Fields in the Titanic dataset:
- PassengerId: An unique index for passenger rows. It starts from 1 for first row and increments by 1 for every new rows.
- Survived: Shows if the passenger survived or not. 1 stands for survived and 0 stands for not survived.
- Pclass: Ticket class. 1 stands for First class ticket. 2 stands for Second class ticket. 3 stands for Third class ticket.
- Name: Passenger's name.
- Sex: Passenger's gender.
- Age: Passenger's age.
- SibSp: Number of siblings or spouses travelling with each passenger.
- Parch: Number of parents of children travelling with each passenger.
- Ticket: Ticket number.
- Fare: How much money the passenger has paid for the travel journey.
- Cabin: Cabin number of the passenger.
- Embarked: Port from where the particular passenger was embarked/boarded.

In [None]:
import pandas as pd
import numpy as np
import matplotlib.pyplot as plt

## Task 1: Load the data
Read the CSV file into a pandas DataFrame.

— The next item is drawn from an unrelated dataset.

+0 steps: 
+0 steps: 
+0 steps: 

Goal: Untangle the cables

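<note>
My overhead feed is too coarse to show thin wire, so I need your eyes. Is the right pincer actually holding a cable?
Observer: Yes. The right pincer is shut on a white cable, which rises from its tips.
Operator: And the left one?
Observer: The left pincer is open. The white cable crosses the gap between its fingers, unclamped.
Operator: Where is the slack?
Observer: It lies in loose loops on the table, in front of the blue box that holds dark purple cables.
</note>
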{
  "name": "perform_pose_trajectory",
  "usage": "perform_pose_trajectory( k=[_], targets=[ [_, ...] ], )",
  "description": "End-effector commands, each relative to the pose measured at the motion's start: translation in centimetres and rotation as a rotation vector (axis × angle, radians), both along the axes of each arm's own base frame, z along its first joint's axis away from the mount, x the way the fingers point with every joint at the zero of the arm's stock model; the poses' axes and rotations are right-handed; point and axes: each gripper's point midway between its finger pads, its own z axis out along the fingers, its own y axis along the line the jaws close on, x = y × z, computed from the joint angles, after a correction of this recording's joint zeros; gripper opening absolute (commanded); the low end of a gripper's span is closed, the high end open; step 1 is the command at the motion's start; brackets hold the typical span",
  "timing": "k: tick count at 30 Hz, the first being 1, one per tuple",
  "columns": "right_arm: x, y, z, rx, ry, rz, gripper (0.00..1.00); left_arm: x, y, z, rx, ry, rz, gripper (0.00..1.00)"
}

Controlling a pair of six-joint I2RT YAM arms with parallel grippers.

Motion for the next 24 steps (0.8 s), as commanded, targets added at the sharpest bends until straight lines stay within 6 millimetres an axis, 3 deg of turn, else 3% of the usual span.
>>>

## Task 2: Display basic information
Use `.info()` to display concise summary information about the DataFrame.

## Task 3: Descriptive statistics
Generate descriptive statistics for the dataset using `.describe()`.

## Task 4: Missing values
Identify columns with missing values and count the number of missing values in each column.

## Task 5: Fill missing values
Fill missing values in all columns with the mean of the respective column.

## Task 6: Drop columns
Remove the `Name` from the DataFrame because it is not relevant for our analysis.

## Task 7: Filter rows
Filter and display rows where the passengers are female and survived.

## Task 8: New column
Create a new column `FamilySize` that adds `SibSp` and `Parch` columns.

## Task 9: Sorting
Sort the dataset by `Fare` in descending order.

## Task 10: Histogram
Plot a histogram of the `Age` column using matplotlib.

## Task 11: Bar chart
Plot a bar chart showing the number of survivors and non-survivors.

## Task 12: Scatter plot
Create a scatter plot of `Age` vs `Fare` colored by `Survived`.

## Task 13: Mapping
Map all the alphabetical values in respective columns to numeric values.

## Task 14: Correlation
Calculate and display the correlation matrix for the numerical features. (You can use `sns.heatmap()` to plot the correlation matrix.)

## Task 15: Normalize data
Normalize all features in the dataset. You can use either Min-Max scaling or mean-std normalization.

## Task 16: Survival rate by age group
Create age groups (bins) and calculate the survival rate for each group.